**TASK DIRECTIONS**.
When a picture appears in the listing, leave it out and copy the rest exactly as it stands.
(GIVEN MATERIAL begins)
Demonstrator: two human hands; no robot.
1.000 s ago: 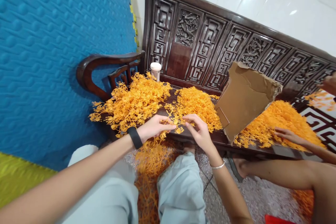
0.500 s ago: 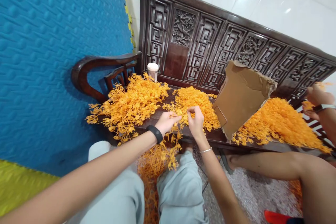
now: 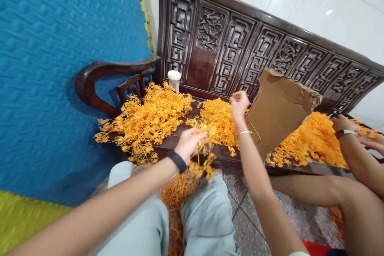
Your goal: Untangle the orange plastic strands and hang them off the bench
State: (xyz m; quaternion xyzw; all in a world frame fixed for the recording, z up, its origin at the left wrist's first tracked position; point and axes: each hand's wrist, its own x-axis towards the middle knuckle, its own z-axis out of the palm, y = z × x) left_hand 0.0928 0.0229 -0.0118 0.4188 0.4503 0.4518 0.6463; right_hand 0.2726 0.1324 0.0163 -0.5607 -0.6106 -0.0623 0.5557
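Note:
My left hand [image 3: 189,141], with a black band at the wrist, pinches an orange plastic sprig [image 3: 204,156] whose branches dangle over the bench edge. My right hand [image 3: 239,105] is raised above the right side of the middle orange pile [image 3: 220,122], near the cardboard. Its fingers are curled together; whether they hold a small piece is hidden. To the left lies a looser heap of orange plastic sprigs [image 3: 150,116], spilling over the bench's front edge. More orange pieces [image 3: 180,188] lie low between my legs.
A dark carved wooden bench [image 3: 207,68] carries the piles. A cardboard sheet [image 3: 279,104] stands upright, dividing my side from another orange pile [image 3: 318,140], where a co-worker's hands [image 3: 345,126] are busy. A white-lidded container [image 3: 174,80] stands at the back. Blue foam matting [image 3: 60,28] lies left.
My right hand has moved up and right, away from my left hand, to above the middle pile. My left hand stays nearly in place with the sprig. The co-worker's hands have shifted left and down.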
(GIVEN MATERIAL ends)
**RESULT BELOW**.
Demonstrator: two human hands; no robot.
1.000 s ago: 
0.500 s ago: 
now: 
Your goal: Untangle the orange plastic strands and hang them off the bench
State: (xyz m; quaternion xyzw; all in a world frame fixed for the recording, z up, its origin at the left wrist's first tracked position; point and axes: each hand's wrist, its own x-axis towards the middle knuckle, its own z-axis out of the palm, y = z × x) left_hand 0.0928 0.0229 -0.0118 0.4188 0.4503 0.4518 0.6463; right_hand 0.2726 0.1324 0.0163 -0.5607 -0.6106 -0.0623 0.5557
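Note:
My left hand [image 3: 189,141], with a black band at the wrist, pinches an orange plastic sprig [image 3: 204,156] whose branches dangle over the bench edge. My right hand [image 3: 239,105] is raised above the right side of the middle orange pile [image 3: 220,122], near the cardboard. Its fingers are curled together; whether they hold a small piece is hidden. To the left lies a looser heap of orange plastic sprigs [image 3: 150,116], spilling over the bench's front edge. More orange pieces [image 3: 180,188] lie low between my legs.
A dark carved wooden bench [image 3: 207,68] carries the piles. A cardboard sheet [image 3: 279,104] stands upright, dividing my side from another orange pile [image 3: 318,140], where a co-worker's hands [image 3: 345,126] are busy. A white-lidded container [image 3: 174,80] stands at the back. Blue foam matting [image 3: 60,28] lies left.
My right hand has moved up and right, away from my left hand, to above the middle pile. My left hand stays nearly in place with the sprig. The co-worker's hands have shifted left and down.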

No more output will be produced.